<<<<

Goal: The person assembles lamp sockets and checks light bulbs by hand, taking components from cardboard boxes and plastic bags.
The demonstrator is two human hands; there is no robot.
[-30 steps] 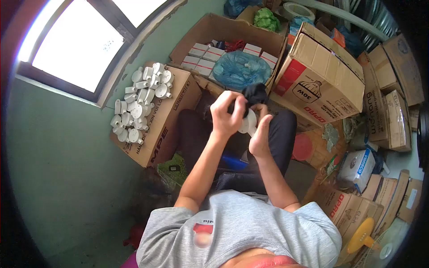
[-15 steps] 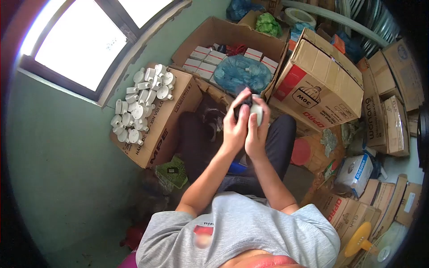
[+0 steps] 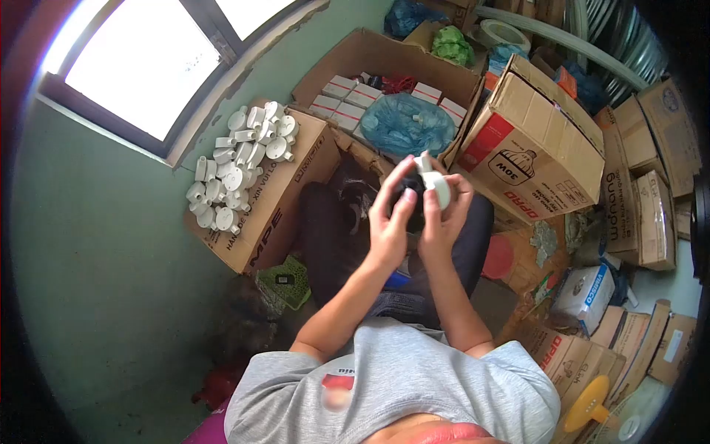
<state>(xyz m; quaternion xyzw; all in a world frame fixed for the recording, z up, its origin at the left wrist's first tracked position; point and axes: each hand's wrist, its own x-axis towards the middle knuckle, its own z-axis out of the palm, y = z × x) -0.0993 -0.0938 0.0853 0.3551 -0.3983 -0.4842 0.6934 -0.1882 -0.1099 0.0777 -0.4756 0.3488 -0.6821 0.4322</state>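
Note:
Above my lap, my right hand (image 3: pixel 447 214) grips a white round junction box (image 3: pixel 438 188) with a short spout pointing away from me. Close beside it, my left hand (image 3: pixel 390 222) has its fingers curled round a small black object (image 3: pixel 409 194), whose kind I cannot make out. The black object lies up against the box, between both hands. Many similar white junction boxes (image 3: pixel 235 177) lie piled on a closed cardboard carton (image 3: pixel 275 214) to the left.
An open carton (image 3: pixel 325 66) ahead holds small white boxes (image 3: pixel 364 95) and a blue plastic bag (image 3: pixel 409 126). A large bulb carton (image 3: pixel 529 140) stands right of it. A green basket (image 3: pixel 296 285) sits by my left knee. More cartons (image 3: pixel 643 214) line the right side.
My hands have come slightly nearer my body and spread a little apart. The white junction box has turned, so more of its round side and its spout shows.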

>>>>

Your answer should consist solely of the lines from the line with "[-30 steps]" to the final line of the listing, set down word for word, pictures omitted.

[-30 steps] 
[-15 steps] 
[+0 steps] 
<state>(xyz m; quaternion xyzw; all in a world frame fixed for the recording, z up, its origin at the left wrist's first tracked position; point and axes: each hand's wrist, its own x-axis towards the middle knuckle, its own z-axis out of the palm, y = z × x) -0.0993 -0.0938 0.0853 0.3551 -0.3983 -0.4842 0.6934 -0.1882 -0.1099 0.0777 -0.4756 0.3488 -0.6821 0.4322</state>
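Note:
Above my lap, my right hand (image 3: pixel 447 214) grips a white round junction box (image 3: pixel 438 188) with a short spout pointing away from me. Close beside it, my left hand (image 3: pixel 390 222) has its fingers curled round a small black object (image 3: pixel 409 194), whose kind I cannot make out. The black object lies up against the box, between both hands. Many similar white junction boxes (image 3: pixel 235 177) lie piled on a closed cardboard carton (image 3: pixel 275 214) to the left.
An open carton (image 3: pixel 325 66) ahead holds small white boxes (image 3: pixel 364 95) and a blue plastic bag (image 3: pixel 409 126). A large bulb carton (image 3: pixel 529 140) stands right of it. A green basket (image 3: pixel 296 285) sits by my left knee. More cartons (image 3: pixel 643 214) line the right side.
My hands have come slightly nearer my body and spread a little apart. The white junction box has turned, so more of its round side and its spout shows.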

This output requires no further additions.